Here is a simple wrapper over the bq library which I use to push data, basically you do multiple BatchInsert, and the Commit

// NewBqWriter constructs a new Client which can perform BigQuery write operations.
func NewBqWriter(
    projectId string,
    dataSetName string,
    tableName string,
    schema bigquery.Schema) *BigQueryWriter {

    ctx := context.Background()

    bqManager := new(BigQueryWriter)
    bqManager.batchSize = DEFAULTBATCHSIZE
    bqManager.projectID = projectId
    bqManager.Ctx = ctx
    bqManager.dataSet = dataSetName
    bqManager.table = tableName
    bqManager.schema = schema
    bqManager.counter = 0
    // bqManager.linksavers = make(map[string][]*bigquery.StructSaver, 0, DEFAULTBATCHSIZE)
    bqManager.linksavers = make(map[string][]*bigquery.StructSaver)
    bqManager.errChannel = make(chan ErrorMsg, DEFAULTCHANNELSIZE)
    return bqManager

}

// BigQueryWriter is a writer which contains all the functionalities required to do write operations on BigQuery
type BigQueryWriter struct {
    batchSize int
    counter   int
    projectID string
    dataSet   string
    table     string

    Ctx        context.Context
    client     *bigquery.Client
    uploader   *bigquery.Uploader
    schema     bigquery.Schema
    linksavers map[string][]*bigquery.StructSaver
    errChannel chan ErrorMsg

    mux sync.Mutex
}

// Connect established a new client connection to BigQuery
func (b *BigQueryWriter) Connect() error {
    //Create new client
    newClient, err := bigquery.NewClient(b.Ctx, b.projectID)
    if err != nil {
        log.Println("Error while connecting to BiqQuery", err)
        return err
    }

    b.client = newClient

    return nil

}


// InsertRow inserts a row in BigQuery, takes in a RowSchema(empty) interface
func (b *BigQueryWriter) InsertRow(dbItem RowSchema) error {
    ctx := b.Ctx
    u := b.uploader
    err := u.Put(ctx, dbItem)
    return err
}

// BatchInsert inserts multiple rows in BigQuery, takes in a RowSchema(empty) interface
func (b *BigQueryWriter) BatchInsert(partionKey string, dbItem RowSchema) {
    //incrementing the flush counter
    b.counter++

    //if partionKey is null, put default table name/key with table name
    //keys

    // fun with pointers
    linkPartionMap := &b.linksavers

    if _, partKeyPresent := (*linkPartionMap)[partionKey]; !partKeyPresent {
        (*linkPartionMap)[partionKey] = make([]*bigquery.StructSaver, 0, DEFAULTBATCHSIZE)
    }

    randomId := GetRandomInsertId()

    (*linkPartionMap)[partionKey] = append((*linkPartionMap)[partionKey],
        &bigquery.StructSaver{Struct: dbItem, Schema: b.schema, InsertID: randomId})

}

// SetBatchSize is a setter method to set the batchsize of the stack,
//  after which the rows will be pushed to BQ
func (b *BigQueryWriter) SetBatchSize(bSize int) {
    b.batchSize = bSize
}

// flush clears all the linksavers in the array
func (b *BigQueryWriter) flush() {
    b.counter = 0
    b.linksavers = map[string][]*bigquery.StructSaver{}
}

func (b *BigQueryWriter) Errors() (errChannel chan ErrorMsg) {
    return b.errChannel
}

// Close closes any resources held by the client.
// Close should be called when the client is no longer needed.
func (b *BigQueryWriter) Close() error {
    // Clears the memory allocated for storing linksavers
    b.flush()
    // Close the error channel
    close(b.errChannel)

    log.Println("closed the writer, luke")
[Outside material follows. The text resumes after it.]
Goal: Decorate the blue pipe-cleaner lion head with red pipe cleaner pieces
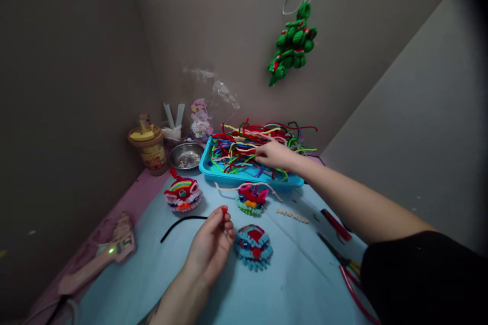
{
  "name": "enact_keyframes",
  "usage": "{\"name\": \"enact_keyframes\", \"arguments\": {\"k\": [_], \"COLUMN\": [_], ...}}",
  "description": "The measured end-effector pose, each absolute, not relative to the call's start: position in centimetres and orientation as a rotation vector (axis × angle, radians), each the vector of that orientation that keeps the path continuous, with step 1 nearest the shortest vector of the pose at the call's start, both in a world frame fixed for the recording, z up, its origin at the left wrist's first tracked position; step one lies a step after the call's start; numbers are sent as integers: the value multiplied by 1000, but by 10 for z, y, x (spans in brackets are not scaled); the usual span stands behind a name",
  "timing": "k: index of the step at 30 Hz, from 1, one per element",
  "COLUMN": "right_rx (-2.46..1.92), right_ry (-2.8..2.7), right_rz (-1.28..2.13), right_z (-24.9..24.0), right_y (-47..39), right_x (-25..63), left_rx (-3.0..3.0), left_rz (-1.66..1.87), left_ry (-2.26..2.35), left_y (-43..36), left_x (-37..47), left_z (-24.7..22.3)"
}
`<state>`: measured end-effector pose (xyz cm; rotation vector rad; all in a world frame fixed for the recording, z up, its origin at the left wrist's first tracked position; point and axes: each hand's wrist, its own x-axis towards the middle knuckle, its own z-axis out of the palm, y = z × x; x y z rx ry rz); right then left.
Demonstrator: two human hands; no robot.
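Observation:
My left hand [211, 246], palm up over the mat, pinches a small red piece [224, 209] between thumb and forefinger; the other fingers curl inward. Across the mat, my right hand [272, 155] reaches into a blue tray [251, 180] heaped with pipe cleaners [244, 134] of many colours. Its fingers are closed among the strands, and what they grip is hidden. Close by my left hand sit a blue and red lion-dance head [253, 246] and a red and teal one [251, 199]. A third, red and pink with a rainbow stripe [183, 193], is farther left.
A metal bowl [186, 156] and a brown cup [148, 147] stand at the back left. The pink glue gun [102, 256], lit green, lies left. Scissors [337, 254] and a red-handled tool [336, 224] lie under my right arm. A green ornament [293, 45] hangs on the wall.

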<state>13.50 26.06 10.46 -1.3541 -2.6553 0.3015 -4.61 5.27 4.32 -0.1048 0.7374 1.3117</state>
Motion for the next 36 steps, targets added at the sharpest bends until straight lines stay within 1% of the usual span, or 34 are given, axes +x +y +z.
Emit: {"name": "enact_keyframes", "arguments": {"k": [3,7,9,12,13,15,17,18,21,23,25,28,29,36], "right_rx": [-1268,-1072,-1152,-1428,-1502,-1597,-1518,-1441,-1194,-1161,-1199,-1268,-1256,-1212], "right_ry": [-2683,-2764,-2728,-2547,-2492,-2396,-2289,-2218,-2153,-2182,-2251,-2329,-2339,-2415], "right_rz": [166,144,143,195,286,648,1146,1301,1636,1769,1687,1340,1279,1101], "right_z": [116,116,112,101,95,80,63,55,35,28,26,26,28,49], "right_y": [248,241,243,253,256,262,265,265,267,274,290,323,334,372], "right_x": [135,135,137,143,145,147,142,137,115,102,99,111,119,160], "left_rx": [-120,-120,-109,-91,-87,-79,-74,-74,-82,-89,-110,-172,-193,-274], "left_rz": [1321,1336,1333,1322,1320,1318,1316,1315,1311,1310,1311,1296,1282,1165], "left_ry": [735,738,741,747,749,747,745,747,763,770,778,804,811,814], "left_y": [54,55,56,56,57,57,57,57,57,57,57,57,57,58], "left_x": [-46,-46,-46,-45,-45,-44,-44,-44,-44,-45,-45,-45,-45,-47], "left_z": [43,42,42,42,41,39,36,36,35,38,42,48,49,30]}}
    err := b.client.Close()
    if err != nil {
        log.Println("Error closing Big Query handler")
    }
    return err
}

func GetRandomInsertId() string {
    return GetUUID()
}

func GetUUID() string {
    u1 := uuid.NewV4()
    return u1.String()
}

func (b *BigQueryWriter) Commit() error {

    b.mux.Lock()
    defer b.mux.Unlock()

    var bqErr error


    for partKey, bqrows := range b.linksavers {
        log.Println("flush:ready:messages: ", len(bqrows))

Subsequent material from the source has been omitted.